[TO DO]: This exercise asks for every line of the material that includes the word "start".

[SUPPLIED ENTRIES]:
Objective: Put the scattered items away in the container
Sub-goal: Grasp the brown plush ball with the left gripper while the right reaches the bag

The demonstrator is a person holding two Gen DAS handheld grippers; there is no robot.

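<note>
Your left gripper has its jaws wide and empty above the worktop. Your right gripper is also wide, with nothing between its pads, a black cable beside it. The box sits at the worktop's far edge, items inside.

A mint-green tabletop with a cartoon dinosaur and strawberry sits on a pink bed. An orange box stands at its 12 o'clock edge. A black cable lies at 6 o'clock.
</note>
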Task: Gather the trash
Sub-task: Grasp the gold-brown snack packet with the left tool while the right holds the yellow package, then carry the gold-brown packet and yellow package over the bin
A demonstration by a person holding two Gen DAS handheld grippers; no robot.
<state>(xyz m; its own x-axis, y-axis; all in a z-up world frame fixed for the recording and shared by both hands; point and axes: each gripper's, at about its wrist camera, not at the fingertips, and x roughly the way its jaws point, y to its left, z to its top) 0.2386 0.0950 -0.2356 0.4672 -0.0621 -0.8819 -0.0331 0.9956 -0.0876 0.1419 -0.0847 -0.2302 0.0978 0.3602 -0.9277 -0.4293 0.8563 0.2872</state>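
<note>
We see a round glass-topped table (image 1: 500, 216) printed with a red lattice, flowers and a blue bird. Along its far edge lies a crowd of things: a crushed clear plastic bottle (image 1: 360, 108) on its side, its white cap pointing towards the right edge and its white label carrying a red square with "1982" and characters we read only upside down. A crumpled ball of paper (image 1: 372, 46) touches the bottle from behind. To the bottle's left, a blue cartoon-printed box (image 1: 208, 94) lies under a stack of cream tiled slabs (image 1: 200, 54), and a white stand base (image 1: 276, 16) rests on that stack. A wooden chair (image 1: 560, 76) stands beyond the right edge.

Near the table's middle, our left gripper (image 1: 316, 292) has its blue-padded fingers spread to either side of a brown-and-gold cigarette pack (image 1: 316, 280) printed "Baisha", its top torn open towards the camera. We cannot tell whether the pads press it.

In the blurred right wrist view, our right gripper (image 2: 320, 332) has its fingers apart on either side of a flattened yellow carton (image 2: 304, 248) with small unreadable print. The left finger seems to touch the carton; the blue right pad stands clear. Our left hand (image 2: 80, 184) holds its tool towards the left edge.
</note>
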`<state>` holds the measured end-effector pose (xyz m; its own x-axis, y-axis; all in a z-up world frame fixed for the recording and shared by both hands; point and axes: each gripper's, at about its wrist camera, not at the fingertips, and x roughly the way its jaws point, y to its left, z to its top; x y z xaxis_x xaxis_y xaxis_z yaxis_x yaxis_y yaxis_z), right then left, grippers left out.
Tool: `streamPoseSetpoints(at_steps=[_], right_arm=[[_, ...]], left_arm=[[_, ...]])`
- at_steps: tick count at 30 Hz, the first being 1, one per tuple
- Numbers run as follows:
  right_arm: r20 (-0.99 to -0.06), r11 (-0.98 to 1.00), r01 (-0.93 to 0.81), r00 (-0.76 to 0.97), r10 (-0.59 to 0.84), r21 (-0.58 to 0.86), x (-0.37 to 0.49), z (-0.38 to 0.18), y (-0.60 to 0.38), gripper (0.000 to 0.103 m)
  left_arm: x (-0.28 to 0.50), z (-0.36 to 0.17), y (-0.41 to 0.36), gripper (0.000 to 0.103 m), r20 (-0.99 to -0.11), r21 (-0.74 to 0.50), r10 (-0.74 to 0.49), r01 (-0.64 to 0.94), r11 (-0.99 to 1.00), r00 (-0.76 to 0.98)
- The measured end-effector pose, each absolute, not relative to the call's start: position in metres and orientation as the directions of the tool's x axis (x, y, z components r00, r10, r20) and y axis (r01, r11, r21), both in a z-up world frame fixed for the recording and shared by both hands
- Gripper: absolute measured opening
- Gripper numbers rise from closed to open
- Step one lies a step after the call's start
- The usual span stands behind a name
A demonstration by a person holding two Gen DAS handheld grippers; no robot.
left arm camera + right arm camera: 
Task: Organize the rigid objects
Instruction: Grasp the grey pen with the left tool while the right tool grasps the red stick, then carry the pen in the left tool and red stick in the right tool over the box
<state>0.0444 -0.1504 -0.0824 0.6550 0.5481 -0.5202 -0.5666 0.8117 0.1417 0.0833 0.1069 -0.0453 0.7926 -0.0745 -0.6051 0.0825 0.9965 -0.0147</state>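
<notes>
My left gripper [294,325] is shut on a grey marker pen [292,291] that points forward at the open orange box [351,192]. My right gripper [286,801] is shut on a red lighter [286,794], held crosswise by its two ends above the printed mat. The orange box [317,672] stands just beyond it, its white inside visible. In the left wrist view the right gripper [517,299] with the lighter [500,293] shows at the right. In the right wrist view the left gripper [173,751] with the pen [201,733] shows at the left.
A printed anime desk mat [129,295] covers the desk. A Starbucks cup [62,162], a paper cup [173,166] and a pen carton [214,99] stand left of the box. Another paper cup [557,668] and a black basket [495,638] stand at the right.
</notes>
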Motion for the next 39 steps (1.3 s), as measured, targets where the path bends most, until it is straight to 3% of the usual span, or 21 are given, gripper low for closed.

[EXERCISE RESULT]:
- The measured end-effector pose, each absolute, not relative to the call's start: position in metres and orientation as the directions of the tool's x axis (x, y, z components r00, r10, r20) and y axis (r01, r11, r21), both in a z-up world frame fixed for the recording and shared by both hands
- Step one lies a step after the call's start

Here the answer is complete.